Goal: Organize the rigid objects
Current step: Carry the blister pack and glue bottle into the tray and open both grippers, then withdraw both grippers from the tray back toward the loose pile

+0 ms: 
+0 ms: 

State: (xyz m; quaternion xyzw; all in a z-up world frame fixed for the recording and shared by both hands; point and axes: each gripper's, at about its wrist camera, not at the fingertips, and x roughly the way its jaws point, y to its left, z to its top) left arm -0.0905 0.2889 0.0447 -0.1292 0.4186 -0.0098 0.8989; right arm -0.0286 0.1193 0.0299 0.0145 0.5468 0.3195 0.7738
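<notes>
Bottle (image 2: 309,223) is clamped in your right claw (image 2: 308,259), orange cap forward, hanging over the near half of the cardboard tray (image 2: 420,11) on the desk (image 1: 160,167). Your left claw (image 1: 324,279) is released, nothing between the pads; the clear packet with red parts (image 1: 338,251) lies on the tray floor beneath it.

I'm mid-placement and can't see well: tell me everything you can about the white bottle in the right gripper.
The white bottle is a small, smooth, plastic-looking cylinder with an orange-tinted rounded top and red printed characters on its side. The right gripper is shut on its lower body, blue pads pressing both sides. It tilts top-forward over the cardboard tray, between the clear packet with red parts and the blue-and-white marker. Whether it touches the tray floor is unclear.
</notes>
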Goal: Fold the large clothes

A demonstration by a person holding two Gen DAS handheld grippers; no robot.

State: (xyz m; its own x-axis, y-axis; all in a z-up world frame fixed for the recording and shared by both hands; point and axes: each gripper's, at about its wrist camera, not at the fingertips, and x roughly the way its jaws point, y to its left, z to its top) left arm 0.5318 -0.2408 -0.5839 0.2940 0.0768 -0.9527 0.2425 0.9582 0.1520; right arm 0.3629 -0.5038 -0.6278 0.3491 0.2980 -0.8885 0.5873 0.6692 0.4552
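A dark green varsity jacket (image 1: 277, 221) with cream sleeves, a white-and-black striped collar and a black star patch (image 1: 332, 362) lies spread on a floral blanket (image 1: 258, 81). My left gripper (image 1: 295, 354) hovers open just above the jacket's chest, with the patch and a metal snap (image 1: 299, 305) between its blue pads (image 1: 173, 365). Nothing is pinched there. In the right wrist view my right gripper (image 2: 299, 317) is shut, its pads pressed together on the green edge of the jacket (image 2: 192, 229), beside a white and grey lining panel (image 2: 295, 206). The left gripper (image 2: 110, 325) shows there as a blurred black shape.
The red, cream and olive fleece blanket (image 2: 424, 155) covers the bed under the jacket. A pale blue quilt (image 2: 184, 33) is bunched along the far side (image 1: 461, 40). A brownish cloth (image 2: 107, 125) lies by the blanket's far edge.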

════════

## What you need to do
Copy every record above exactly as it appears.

## Solution to this exercise
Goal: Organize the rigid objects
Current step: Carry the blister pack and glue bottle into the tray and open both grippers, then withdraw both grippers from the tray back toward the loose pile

+0 ms: 
+0 ms: 

State: (xyz m; quaternion xyzw; all in a z-up world frame fixed for the recording and shared by both hands; point and axes: each gripper's, at about its wrist camera, not at the fingertips, and x roughly the way its jaws point, y to its left, z to its top) left arm -0.0905 0.2889 0.0447 -0.1292 0.4186 -0.0098 0.8989; right arm -0.0286 0.1193 0.0299 0.0145 0.5468 0.3195 0.7738
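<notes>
Bottle (image 2: 309,223) is clamped in your right claw (image 2: 308,259), orange cap forward, hanging over the near half of the cardboard tray (image 2: 420,11) on the desk (image 1: 160,167). Your left claw (image 1: 324,279) is released, nothing between the pads; the clear packet with red parts (image 1: 338,251) lies on the tray floor beneath it.

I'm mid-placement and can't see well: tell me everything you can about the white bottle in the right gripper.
The white bottle is a small, smooth, plastic-looking cylinder with an orange-tinted rounded top and red printed characters on its side. The right gripper is shut on its lower body, blue pads pressing both sides. It tilts top-forward over the cardboard tray, between the clear packet with red parts and the blue-and-white marker. Whether it touches the tray floor is unclear.
</notes>
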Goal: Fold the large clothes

A demonstration by a person holding two Gen DAS handheld grippers; no robot.

State: (xyz m; its own x-axis, y-axis; all in a z-up world frame fixed for the recording and shared by both hands; point and axes: each gripper's, at about its wrist camera, not at the fingertips, and x roughly the way its jaws point, y to its left, z to its top) left arm 0.5318 -0.2408 -0.5839 0.2940 0.0768 -0.9527 0.2425 0.9582 0.1520; right arm 0.3629 -0.5038 -0.6278 0.3491 0.2980 -0.8885 0.5873 0.6692 0.4552
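A dark green varsity jacket (image 1: 277, 221) with cream sleeves, a white-and-black striped collar and a black star patch (image 1: 332, 362) lies spread on a floral blanket (image 1: 258, 81). My left gripper (image 1: 295, 354) hovers open just above the jacket's chest, with the patch and a metal snap (image 1: 299, 305) between its blue pads (image 1: 173, 365). Nothing is pinched there. In the right wrist view my right gripper (image 2: 299, 317) is shut, its pads pressed together on the green edge of the jacket (image 2: 192, 229), beside a white and grey lining panel (image 2: 295, 206). The left gripper (image 2: 110, 325) shows there as a blurred black shape.
The red, cream and olive fleece blanket (image 2: 424, 155) covers the bed under the jacket. A pale blue quilt (image 2: 184, 33) is bunched along the far side (image 1: 461, 40). A brownish cloth (image 2: 107, 125) lies by the blanket's far edge.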

The exercise has been answered, and the work is done.